Date: Thu, 15 Jan 2004 09:24:13 -0800
From: "John R Pierce" <[EMAIL PROTECTED]>
Subject: Re: Mersenne: p95

>> to whom it may concern :
>> my question is: will the p95 software run on a system of
>> clusters??????
>
> If you're asking if there's a cluster-aware version of Prime95, the
> answer is no. Because of the nautre of the error checking done on the
> server, there is no need to provide failover of the service. Nor is
> there a need to have two coordinated processes running on each node to
> increase performance - each node can run a copy of P95 independently,
> testing different exponents while maintaining the maximum performance
> possible.
>
> You can use prime95 on a cluster by running a separate copy on each
> node, and you'll get all the performance your hardware can provide. If
> your particular cluster architecture requires "mirror image" execution
> and file-systems, then you'll have a problem, because both nodes will
> perform exactly the same prime95 computations, and you'll get the same
> performance as a single machine.


I see a bit of confusion here...   There are two distinctly different kinds 
of clustering in common use... High Performance, and High Availability.



HA (High Availability) clusters are most frequently pairs of primary/standby 
computers, although sometimes they do some form of load balancing for 
specific sorts of applications (web servers, database servers most 
typically).   This sort of architecture wouldn't be of any use with Mersenne 
Prime, its  a 'self healing' system, its not mission critical, and has its 
own consistency tests.



HP (High Performance) clusters by contrast are dozens, 100s, or even 1000s 
of nodes of indentical "cheap" computers loosely clusterd with a network, 
designed to run distributed computing applications.   It would be quite 
simple to spawn a discrete copy of Prime95 (or the unix/linux mprime) in 
each node of one of these.   If you in fact had 1000s of nodes, it might 
make sense to implement your own exponent allocation server ('primenet') so 
that all of the 1000s of nodes aren't directly accessing your internet 
connection to fetch exponents and return results, on the other hand, each 
instance of prime95/mprime typically only "checks in" every few days, so 
this really wouldn't be that big of a deal.





_________________________________________________________________________
Unsubscribe & list info -- http://www.ndatech.com/mersenne/signup.htm
Mersenne Prime FAQ      -- http://www.tasam.com/~lrwiman/FAQ-mers

------------------------------

Date: Thu, 15 Jan 2004 12:29:23 -0600
From: "Ryan Malayter" <[EMAIL PROTECTED]>
Subject: RE: Mersenne: p95

[John R Pierce]
> I see a bit of confusion here...   There are two distinctly 
> different kinds 
> of clustering in common use... High Performance, and High 
> Availability.

Umm... How is that different from what I wrote? I didn't use the
acronyms, but so what? There is no need for either HA or HP clustering
with Prime95, which I illustrated fairly clearly. *I'm* not confused
about cluster architectures at all; I administer both HA and HP cluster
architectures in my own company. 

[John R Pierce] 
> It would be quite simple to spawn a discrete copy of Prime95 
> (or the unix/linux mprime) in each node of one of these.   

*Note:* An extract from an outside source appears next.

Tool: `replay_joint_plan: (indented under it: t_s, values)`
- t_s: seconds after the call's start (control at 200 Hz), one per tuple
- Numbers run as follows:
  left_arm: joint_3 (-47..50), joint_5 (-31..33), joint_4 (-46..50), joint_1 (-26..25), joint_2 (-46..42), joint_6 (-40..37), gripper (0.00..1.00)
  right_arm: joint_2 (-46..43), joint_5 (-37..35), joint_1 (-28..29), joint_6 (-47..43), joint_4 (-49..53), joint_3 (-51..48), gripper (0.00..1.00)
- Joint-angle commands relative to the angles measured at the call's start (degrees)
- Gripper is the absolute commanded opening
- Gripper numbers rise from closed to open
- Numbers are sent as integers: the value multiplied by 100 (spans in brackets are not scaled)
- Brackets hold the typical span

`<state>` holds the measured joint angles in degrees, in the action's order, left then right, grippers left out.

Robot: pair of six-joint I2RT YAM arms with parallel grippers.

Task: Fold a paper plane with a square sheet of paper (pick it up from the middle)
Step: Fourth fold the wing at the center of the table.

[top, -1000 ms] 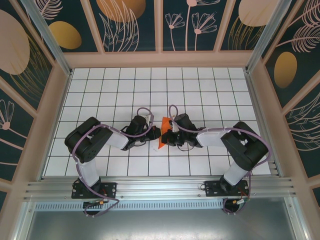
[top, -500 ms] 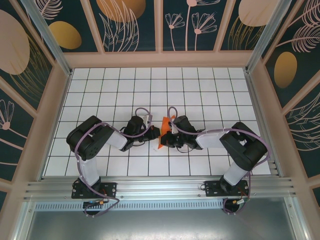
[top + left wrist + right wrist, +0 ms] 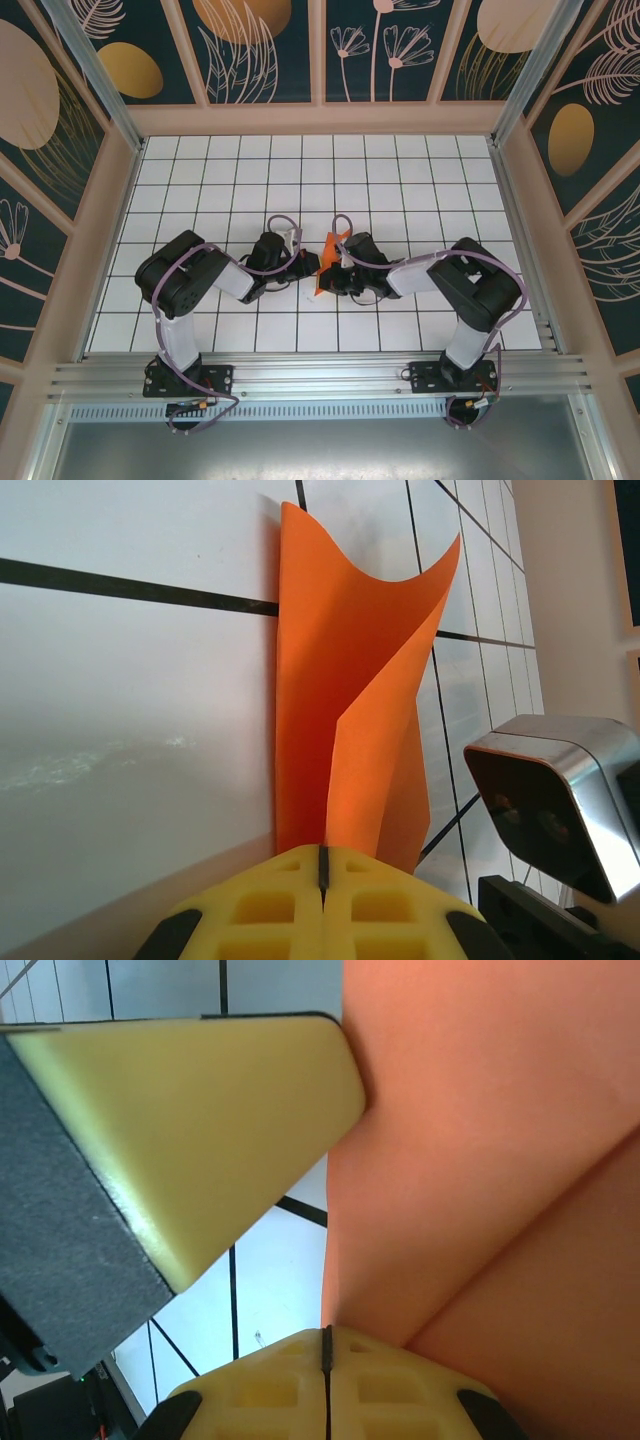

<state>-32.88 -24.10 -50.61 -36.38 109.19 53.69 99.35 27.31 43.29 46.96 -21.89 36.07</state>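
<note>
Paper (image 3: 350,710) between both pairs of closed jaws

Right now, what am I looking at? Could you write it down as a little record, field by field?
Thing handled: orange paper, folded over itself, far end curling open
Left gripper: shut, pinching the paper
Right gripper: shut, pinching the same paper
Where: middle of the white tiled table, between the two arms
Progress: creased, not yet a pointed plane
</note>
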Motion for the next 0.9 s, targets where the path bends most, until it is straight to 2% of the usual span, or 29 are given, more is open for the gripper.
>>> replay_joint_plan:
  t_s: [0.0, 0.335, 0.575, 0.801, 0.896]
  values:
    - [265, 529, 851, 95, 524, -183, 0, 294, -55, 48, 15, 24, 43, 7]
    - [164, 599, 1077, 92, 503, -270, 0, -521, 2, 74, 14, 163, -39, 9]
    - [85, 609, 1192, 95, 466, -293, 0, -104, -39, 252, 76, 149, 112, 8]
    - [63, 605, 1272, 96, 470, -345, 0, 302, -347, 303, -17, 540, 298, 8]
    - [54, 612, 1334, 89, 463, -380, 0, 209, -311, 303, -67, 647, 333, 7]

This is *exactly* what I said, with only slightly different words.
See below:

[Ryan Malayter]
> You can use prime95 on a cluster by running a separate copy 
> on each node, and you'll get all the performance your 
> hardware can provide.

So I have to ask, John: Other than illustrating that you've read a
clustering whitepaper once in your life, what was the point of your
message? Don't call me "confused" and then repeat my message in a nearly
verbatim manner!
_________________________________________________________________________
Unsubscribe & list info -- http://www.ndatech.com/mersenne/signup.htm
Mersenne Prime FAQ      -- http://www.tasam.com/~lrwiman/FAQ-mers

------------------------------

Date: Thu, 15 Jan 2004 19:15:46 +0000
From: "Brian J. Beesley" <[EMAIL PROTECTED]>
Subject: Re: Mersenne: double-check mismatches

On Thursday 15 January 2004 01:00, Max wrote:
> Hello!
>
> Is any statistix on double-check mismatches available?
> How often this happens?

~2% of all runs are bad.
>
> If my result get mismatch with some other's will I get any notice about
> that?

No. But you can check the database - any results in the file "bad" have been 
rejected because of a residual mismatch.

> Can I learn which of my results were confirmed by others?

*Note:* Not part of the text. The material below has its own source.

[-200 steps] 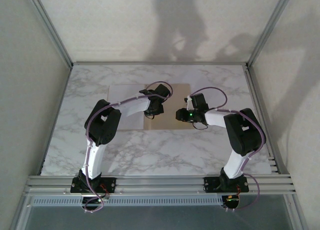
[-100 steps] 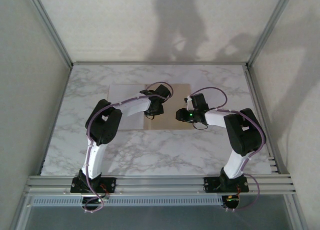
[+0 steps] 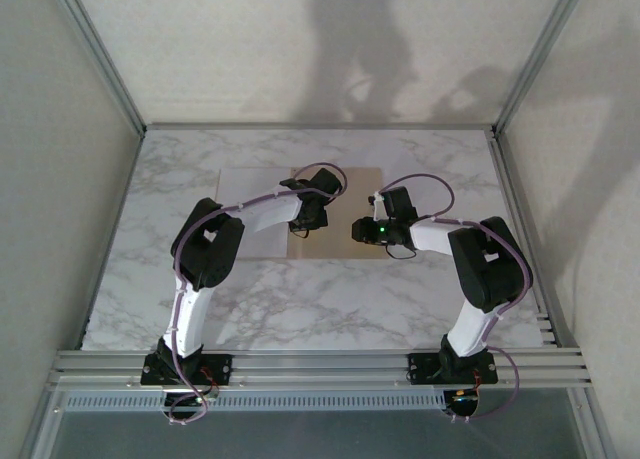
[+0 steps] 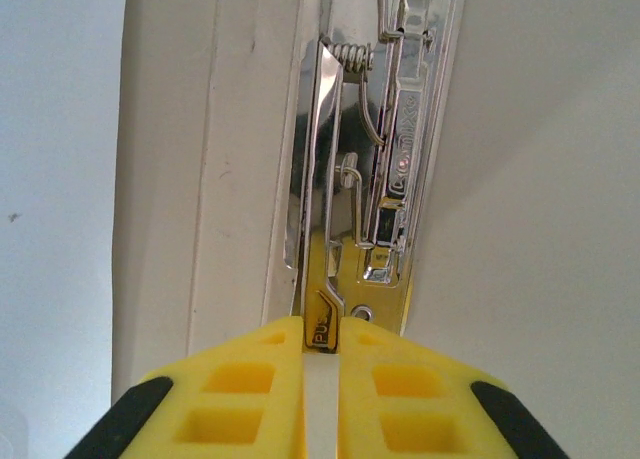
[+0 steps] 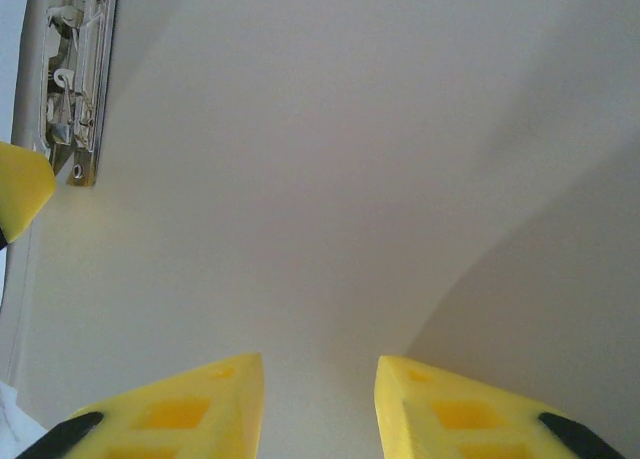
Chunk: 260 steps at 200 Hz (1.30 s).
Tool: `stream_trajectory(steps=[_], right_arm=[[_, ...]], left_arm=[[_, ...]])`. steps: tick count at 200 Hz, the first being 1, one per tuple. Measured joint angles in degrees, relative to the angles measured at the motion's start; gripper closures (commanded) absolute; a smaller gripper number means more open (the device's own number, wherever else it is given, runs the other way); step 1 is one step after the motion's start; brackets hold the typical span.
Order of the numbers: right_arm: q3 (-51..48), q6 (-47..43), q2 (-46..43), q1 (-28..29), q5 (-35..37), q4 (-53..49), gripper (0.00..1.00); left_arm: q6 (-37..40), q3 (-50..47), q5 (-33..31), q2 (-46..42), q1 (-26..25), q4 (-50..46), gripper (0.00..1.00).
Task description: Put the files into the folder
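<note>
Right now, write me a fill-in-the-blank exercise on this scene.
The left fingers close on the metal ___ on the folder's spine. The right fingers stand ___ over the bare folder. Both pairs of fingers are coloured ___. White paper lies to the ___ of that spine.
Missing: clip, open, yellow, left.

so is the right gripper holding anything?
No, the right gripper hangs over the bare folder with its jaws apart and nothing between them.
</note>
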Motion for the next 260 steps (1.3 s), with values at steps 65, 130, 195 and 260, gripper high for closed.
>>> stream_trajectory(steps=[65,130,195,260], right_arm=[[0.00,-0.15,0.00,0.00,0.00,-0.20,0.64],[0.00,-0.28,0.00,0.00,0.00,-0.37,0.64],[0.02,-0.44,-0.11,0.00,0.13,-0.83,0.64],[0.37,-0.46,-0.11,0.00,0.13,-1.64,0.64]], left_arm=[[0.00,-0.39,0.92,0.33,-0.02,0.48,0.94],[0.00,-1.62,1.01,0.52,-0.02,2.01,0.96],[-0.04,-2.56,0.76,0.59,-0.26,4.85,0.98],[-0.20,-2.05,-0.31,0.57,-0.66,4.42,0.98]])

Yes. Check the "lucas_v" database file.
>
> P.S. Having periodical problems with overheating (coolers become dusty)
> causing ``roundoff'' etc. hardware errors in mprime,

Can you not run a hardware monitor program based on lm_sensors so that an 
alarm sounds at a temperature below that which causes problems? Most P4 
chipsets will also automatically throttle the CPU clock if/when overheating 
occurs, so you will be notified by increasing iteration times rather than 
errors.

> I don't much believe in computational results unless they're confirmed
> by several parties.

This attitude is entirely reasonable for long runs given consumer-grade 
hardware.

> BTW, how error-proof is mprime ?

On its own, not particularly. The computational cost of reasonably robust 
self-checking would be too much to bear. However, given that independent 
double checks are run, the _project system_ is pretty good - matching 
residuals mean that the chance of an error getting into the database as a 
result of a computational error is of the order of 1 in 10^20.

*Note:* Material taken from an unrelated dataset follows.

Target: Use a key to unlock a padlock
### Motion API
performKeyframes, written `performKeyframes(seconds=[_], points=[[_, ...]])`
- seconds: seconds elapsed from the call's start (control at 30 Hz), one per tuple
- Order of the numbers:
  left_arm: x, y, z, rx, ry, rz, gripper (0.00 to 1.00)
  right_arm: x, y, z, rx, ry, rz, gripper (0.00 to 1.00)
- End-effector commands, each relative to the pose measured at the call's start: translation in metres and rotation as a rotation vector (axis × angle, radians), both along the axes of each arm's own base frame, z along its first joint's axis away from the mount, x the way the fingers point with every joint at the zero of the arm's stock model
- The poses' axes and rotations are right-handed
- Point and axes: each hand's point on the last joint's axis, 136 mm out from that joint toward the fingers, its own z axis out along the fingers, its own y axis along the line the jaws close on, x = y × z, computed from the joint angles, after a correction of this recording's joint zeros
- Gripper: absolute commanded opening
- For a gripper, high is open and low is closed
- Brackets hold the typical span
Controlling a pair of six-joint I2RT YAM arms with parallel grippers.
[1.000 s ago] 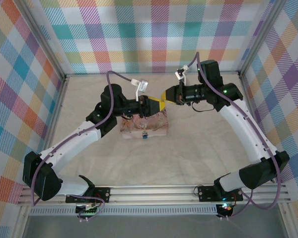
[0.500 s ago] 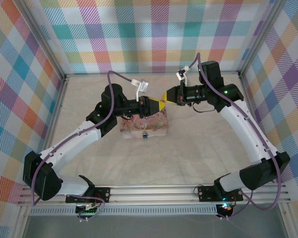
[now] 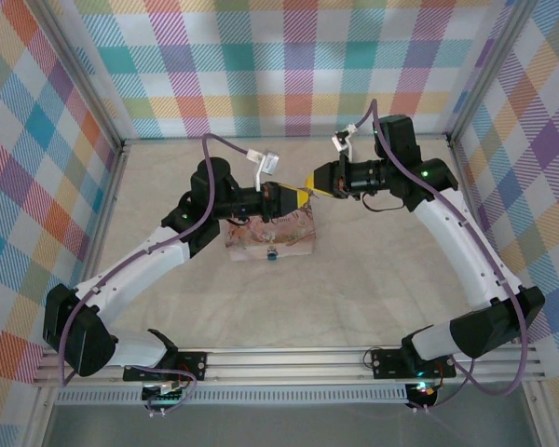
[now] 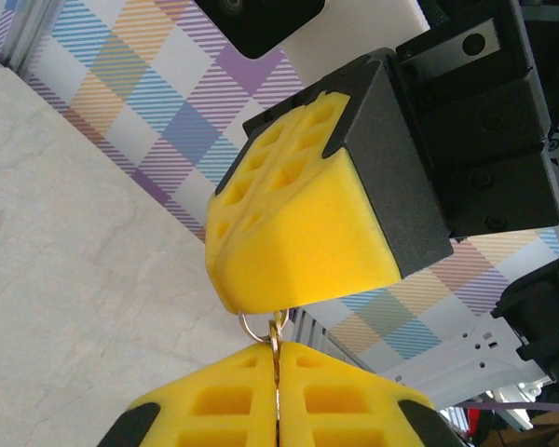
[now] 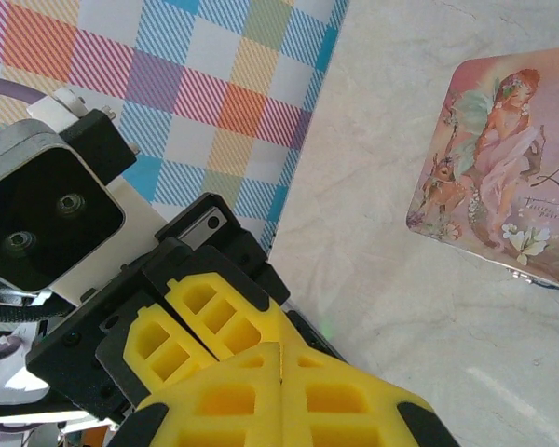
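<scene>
Padlock, tiny, dark and bluish (image 3: 272,252), sits at the near edge of the closed pink illustrated tin box (image 3: 298,235). From my left wrist, my left gripper (image 4: 278,352) pinches the thin metal key (image 4: 278,333), and my right gripper (image 4: 253,303), closed, touches its ring. From my right wrist, the tin's lettering is cut off and unreadable.

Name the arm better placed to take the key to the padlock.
Left, probably: its gripper is shut on the key, right above the tin with the padlock.
</scene>
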Motion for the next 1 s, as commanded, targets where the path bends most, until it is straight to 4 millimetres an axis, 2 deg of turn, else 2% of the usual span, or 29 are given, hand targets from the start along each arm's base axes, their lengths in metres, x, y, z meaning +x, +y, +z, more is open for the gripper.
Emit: performKeyframes(seconds=[0.0, 0.1, 0.17, 0.23, 0.57, 0.7, 0.97], points=[[-0.002, 0.000, 0.014, -0.011, -0.045, 0.014, 0.13, -0.006, -0.003, 0.010, 0.026, -0.021, 0.007, 0.01], [0.000, 0.002, 0.013, -0.009, -0.044, 0.034, 0.50, -0.006, -0.004, 0.011, 0.029, -0.019, 0.008, 0.00], [0.000, 0.003, 0.013, -0.011, -0.043, 0.040, 0.51, -0.006, -0.004, 0.011, 0.028, -0.019, 0.007, 0.00], [0.001, 0.003, 0.012, -0.011, -0.038, 0.044, 0.57, -0.006, -0.004, 0.011, 0.029, -0.020, 0.007, 0.00], [-0.005, -0.011, 0.016, -0.032, -0.042, -0.027, 0.46, -0.005, -0.002, 0.011, 0.040, -0.014, 0.013, 0.00], [-0.002, -0.012, 0.015, -0.029, -0.040, -0.022, 0.44, -0.006, -0.002, 0.010, 0.040, -0.012, 0.015, 0.00], [-0.002, -0.011, 0.015, -0.016, -0.048, -0.015, 0.32, -0.006, -0.002, 0.005, 0.033, -0.008, 0.017, 0.01]])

_Detected_ errors - roundoff or otherwise - are not a problem. It's the 
undetected ones which are dangerous.

If you have any ideas about how to improve this, I'm sure that George will 
consider them.

There _are_ significant weaknesses in the project - in particular there is a 
_possibility_ that forged double check results could be submitted - that is 
one reason why I'm trying to triple-check all the exponents where both tests 
were run by the same user. Yes, I'm aware that a determined person with a 
working forging formula could bypass that check, too, but we've got to start 
somewhere.

Regards
Brian Beesley
_________________________________________________________________________
Unsubscribe & list info -- http://www.ndatech.com/mersenne/signup.htm
Mersenne Prime FAQ      -- http://www.tasam.com/~lrwiman/FAQ-mers

------------------------------

Date: Thu, 15 Jan 2004 11:26:25 -0800
From: "John R Pierce" <[EMAIL PROTECTED]>
Subject: Re: Mersenne: p95

>  [John R Pierce]
>  > I see a bit of confusion here...   There are two distinctly
>  > different kinds
>  > of clustering in common use... High Performance, and High
>  > Availability.
>
>  Umm... How is that different from what I wrote? I didn't use the
>  acronyms, but so what? There is no need for either HA or HP clustering
>  with Prime95, which I illustrated fairly clearly. *I'm* not confused
>  about cluster architectures at all; I administer both HA and HP cluster
>  architectures in my own company.
...
>  So I have to ask, John: Other than illustrating that you've read a
>  clustering whitepaper once in your life, what was the point of your
>  message? Don't call me "confused" and then repeat my message in a nearly
>  verbatim manner!


I was attempting to clarify the clustering terminology for the general 
audience out here, not correcting you, I'm sorry I didn't word my prologue 
better. I should have stated something more like "To clarify what Ryan 
said...."    As the initial question was rather vague, I thought some 
further explanations might be appropriate.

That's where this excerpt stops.